Die Berufungsrichter begründeten die Freisprüche für Fuentes und Labarta damit, dass Doping bei Aufdeckung des Skandals nach spanischem Recht nicht strafbar gewesen sei. Sie wiesen das Argument zurück, die Behandlung mit präpariertem Eigenblut habe eine Gefährdung der Gesundheit bedeutet.

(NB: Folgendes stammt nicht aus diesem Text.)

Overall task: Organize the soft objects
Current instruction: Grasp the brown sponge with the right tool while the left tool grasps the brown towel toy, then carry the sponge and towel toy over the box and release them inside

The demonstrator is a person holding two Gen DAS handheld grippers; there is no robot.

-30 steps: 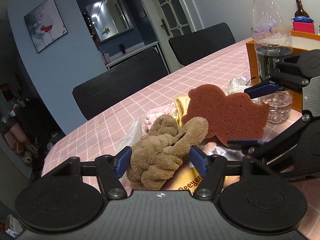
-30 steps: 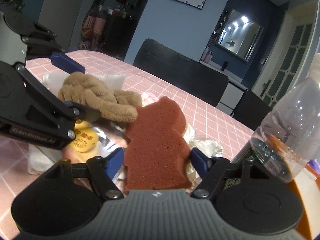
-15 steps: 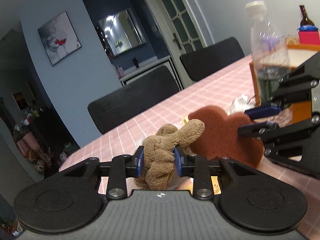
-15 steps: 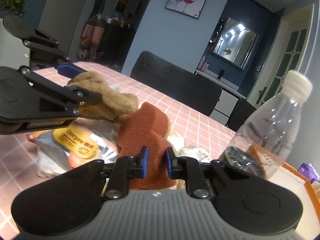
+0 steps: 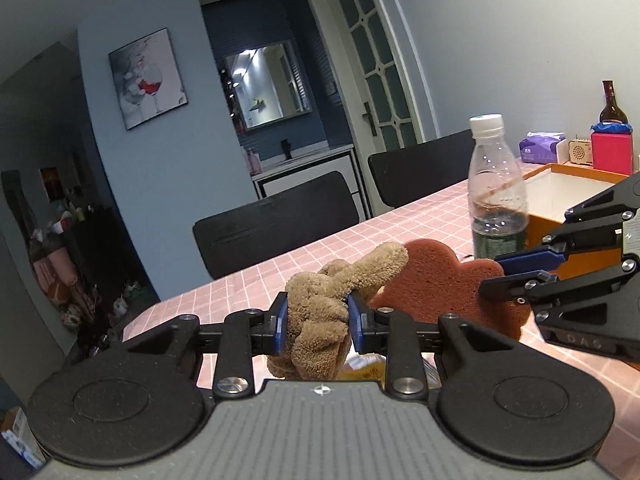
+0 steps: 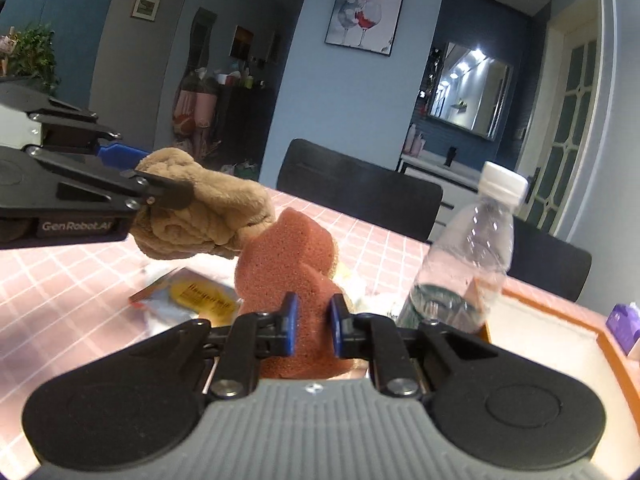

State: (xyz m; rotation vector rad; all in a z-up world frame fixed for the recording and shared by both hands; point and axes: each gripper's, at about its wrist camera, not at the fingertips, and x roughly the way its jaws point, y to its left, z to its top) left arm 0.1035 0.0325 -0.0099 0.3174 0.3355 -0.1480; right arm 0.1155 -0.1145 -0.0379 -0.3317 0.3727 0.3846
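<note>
Pink checked cloth covers the table [image 6: 60, 280], and behind it hangs a picture of wine glasses [image 5: 148, 82] on a blue wall. The left gripper [image 5: 319, 322] is clamped on a brown plush toy [image 5: 320, 320], held above the table. The right gripper [image 6: 312, 322] pinches a reddish sponge [image 6: 288, 264], just right of the toy. "GenRobot.AI" is printed on the left gripper's side. A foil packet [image 6: 192, 296] lies below them; its yellow label is too blurred to read. A clear bottle [image 6: 472, 264] stands right, beside an orange box [image 6: 560, 344].
</note>
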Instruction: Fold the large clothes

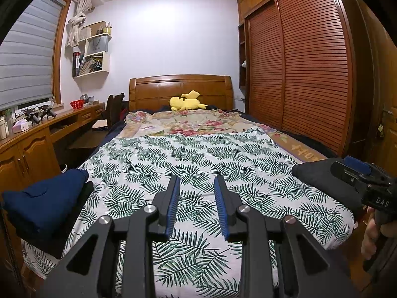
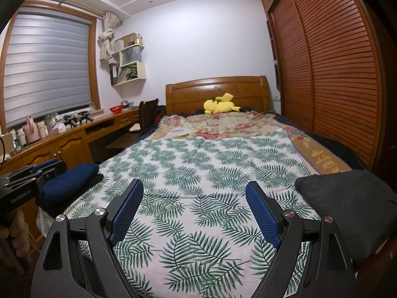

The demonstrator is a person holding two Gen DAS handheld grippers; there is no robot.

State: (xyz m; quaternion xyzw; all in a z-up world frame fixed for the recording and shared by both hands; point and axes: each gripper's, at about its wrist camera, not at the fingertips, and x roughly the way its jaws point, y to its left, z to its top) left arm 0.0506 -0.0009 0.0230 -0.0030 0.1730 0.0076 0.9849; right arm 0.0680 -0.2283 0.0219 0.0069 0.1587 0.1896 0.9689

Der Freispruch für Fuentes stieß in Spanien auf Verblüffung. Bereits das Urteil in der ersten Instanz war von Experten als „zu milde“ eingestuft worden. Es bestärkte in der Sportwelt das Image Spaniens, den Kampf gegen Doping nicht besonders ernst zu nehmen. „Die Operación Puerto war einen Horror für den spanischen Sport“, sagte kürzlich der Präsident des Nationalen Olympischen Komitees (NOK), Alejandro Blanco. „Wir hatten zehn Jahre damit zu kämpfen gehabt. Man hat das Gefühl, das wird noch 20 Jahre weitergehen.“

Die jetzt verfügte Herausgabe der über 200 Blutbeutel an die WADA, an den spanischen und internationalen Radsportverband und das italienische NOK dürfte vor allem eine symbolische Bedeutung haben. Einige Radprofis, die mit dem Skandal in Verbindung standen, wurden bereits bestraft, andere haben ihre Karriere längst aufgegeben.

Der deutsche Sportrechtler Michael Lehner glaubt nicht an rechtliche Konsequenzen. „Unabhängig von Verjährungsfragen stelle ich mir Ermittlungen schwierig vor“, sagte Lehner der Deutschen Presse-Agentur. „Es dürfte wohl kaum noch eine Verbands-Strafgewalt bestehen, weil die wenigsten damals enttarnten Profis noch eine Lizenz halten.“

Drei prominente noch aktive Profis, die damals in die Affäre verwickelt gewesen sein sollen, sind die Spanier Valverde und Alberto Contador und der Italiener Michele Scarponi. Valverde war vom italienischen NOK 2009 verurteilt und ein Jahr später auch nach einem Urteil des Sport-Schiedsgerichts CAS weltweit gesperrt worden. Sein Landsmann Contador war nicht im Zusammenhang mit der Fuentes-Affäre sondern 2010 wegen eines positiven Doping-Befundes bei der Tour de France gesperrt worden.

Der einzige deutsche Toursieger Jan Ullrich war 2008 von der Bonner Staatsanwaltschaft der illegalen Kooperation mit Fuentes überführt worden. Nach einem jahrelangen Rechtsstreit sah der CAS 2012 Ullrichs Schuld als erwiesen an und verurteilte ihn zu einer Sperre. Der dritte Platz bei der Tour 2005 und sein Sieg bei der Tour de Suisse 2006 waren ihm aberkannt worden. Ullrich gestand lediglich eine „Zusammenarbeit“ mit dem umstrittenen Mediziner.

Fuentes hatte während seiner Vernehmung im Prozess der ersten Instanz ausgesagt, dass er neben Radsportlern auch Fußballer, Tennisspieler und Boxer behandelte. Er bot die Herausgabe der Liste seiner Kunden an. Aber die zuständige Richterin wollte davon nichts wissen. Sie ordnete damals an, die Blutbeutel zu vernichten. Dies geschah aber nicht, weil das Urteil der ersten Instanz nicht rechtskräftig war. Die Namen der mutmaßlichen Fuentes-Kunden sind weiterhin unbekannt. Ausnahme: 54 Radprofis waren schon 2006 identifiziert.